Citizens concerned with privacy can set options in their device (referred to as ‘Discovery Mode’ or ‘Visibility’) so that the device will not be detected by the Bluetooth system.
The Bluetooth system was found to be consistently accurate during the pilot project on Deerfoot trail in 2010, and was found to be consistently accurate when tested during construction on 16 Avenue North and Deerfoot Trail. The system becomes increasingly accurate as more people use Bluetooth devices.
Travel times can be updated as often as once a minute, but are dependent on the number of Bluetooth-enabled devices present at any given time. Once the permanent Bluetooth detection system is in operation, The City will have a better estimate of how often the travel times are updated.
The signs on Deerfoot Trail are permanent installations, while the signs on Crowchild Trail and Glenmore Trail are not. The City was able to repurpose some existing signs for this project. If funding becomes available in the future, there may be an opportunity to install permanent travel time signage on Crowchild Trail and Glenmore Trail.
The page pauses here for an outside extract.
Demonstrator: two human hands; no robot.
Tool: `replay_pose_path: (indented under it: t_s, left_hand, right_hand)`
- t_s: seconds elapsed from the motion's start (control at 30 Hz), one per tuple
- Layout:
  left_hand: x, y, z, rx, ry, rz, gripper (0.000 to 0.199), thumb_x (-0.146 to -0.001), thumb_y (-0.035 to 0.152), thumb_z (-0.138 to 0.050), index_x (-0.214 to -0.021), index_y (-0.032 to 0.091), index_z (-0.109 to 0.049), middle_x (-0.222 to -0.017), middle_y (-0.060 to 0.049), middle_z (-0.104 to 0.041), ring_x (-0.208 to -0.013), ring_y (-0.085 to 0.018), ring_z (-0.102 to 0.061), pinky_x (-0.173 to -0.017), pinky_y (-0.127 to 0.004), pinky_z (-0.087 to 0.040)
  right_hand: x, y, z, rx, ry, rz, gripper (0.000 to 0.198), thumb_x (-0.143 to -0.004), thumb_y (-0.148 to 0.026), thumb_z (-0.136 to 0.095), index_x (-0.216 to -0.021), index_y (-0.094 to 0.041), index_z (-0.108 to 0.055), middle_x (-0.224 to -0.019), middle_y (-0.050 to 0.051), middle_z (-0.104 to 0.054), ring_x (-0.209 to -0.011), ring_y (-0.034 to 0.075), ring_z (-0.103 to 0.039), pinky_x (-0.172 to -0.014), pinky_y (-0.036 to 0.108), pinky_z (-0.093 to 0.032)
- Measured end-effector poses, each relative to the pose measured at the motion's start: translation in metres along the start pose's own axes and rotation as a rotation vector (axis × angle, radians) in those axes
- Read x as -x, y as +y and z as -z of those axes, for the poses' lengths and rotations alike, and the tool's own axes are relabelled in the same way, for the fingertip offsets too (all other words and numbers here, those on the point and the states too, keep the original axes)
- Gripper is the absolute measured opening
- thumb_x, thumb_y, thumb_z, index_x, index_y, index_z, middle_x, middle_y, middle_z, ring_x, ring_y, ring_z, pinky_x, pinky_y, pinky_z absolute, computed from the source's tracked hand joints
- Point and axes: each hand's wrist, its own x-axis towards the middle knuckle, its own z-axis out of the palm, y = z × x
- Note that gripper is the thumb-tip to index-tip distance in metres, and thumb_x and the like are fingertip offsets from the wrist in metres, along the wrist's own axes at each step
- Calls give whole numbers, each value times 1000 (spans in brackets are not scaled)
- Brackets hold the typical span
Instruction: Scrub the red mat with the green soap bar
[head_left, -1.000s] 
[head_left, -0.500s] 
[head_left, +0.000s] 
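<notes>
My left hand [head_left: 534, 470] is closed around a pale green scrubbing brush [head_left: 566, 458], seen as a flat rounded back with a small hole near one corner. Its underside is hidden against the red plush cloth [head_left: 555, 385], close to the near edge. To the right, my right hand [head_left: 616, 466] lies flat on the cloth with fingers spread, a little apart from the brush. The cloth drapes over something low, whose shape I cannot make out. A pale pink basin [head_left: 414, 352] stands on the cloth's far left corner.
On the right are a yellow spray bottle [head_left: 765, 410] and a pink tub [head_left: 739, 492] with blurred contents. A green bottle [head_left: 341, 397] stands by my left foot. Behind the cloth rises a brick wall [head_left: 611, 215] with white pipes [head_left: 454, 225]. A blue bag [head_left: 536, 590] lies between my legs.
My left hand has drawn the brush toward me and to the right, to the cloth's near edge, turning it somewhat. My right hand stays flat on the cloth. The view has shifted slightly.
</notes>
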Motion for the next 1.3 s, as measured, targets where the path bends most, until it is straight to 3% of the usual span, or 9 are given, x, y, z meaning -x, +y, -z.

Deerfoot Trail: travel time information system
The Deerfoot Trail travel time system consists of 15 sensors and seven permanent message boards from Airport Trail in the northeast to Barlow Trail in the southeast.
The system operates from 6:30 a.m. to 6:30 p.m., Monday to Friday.
The Crowchild Trail and Glenmore Trail travel time system
Five new Bluetooth travel time signs have been placed in key locations along Crowchild Trail and Glenmore Trail.
- Westbound Glenmore Trail at 18 Street S.E. – showing travel times to Crowchild Trail and Bow Trail.
- Eastbound Glenmore Trail before Crowchild Trail – showing travel times to Deerfoot Trail and 24 Avenue N.W.
- Southbound Crowchild Trail at 24 Avenue N.W. – showing travel times to 17 Avenue South and Glenmore Trail.
- Southbound Crowchild Trail at Richard Road– showing travel times to Glenmore Trail and Deerfoot Trail.
- Northbound Crowchild Trail and 54 Avenue S.W. - showing travel times to Memorial Drive and 24 Avenue N.W.
The new system is operational on weekdays, during the morning and afternoon rush hours (6:30 a.m.-9:30 a.m. and 3:30 p.m. – 6:30 p.m.)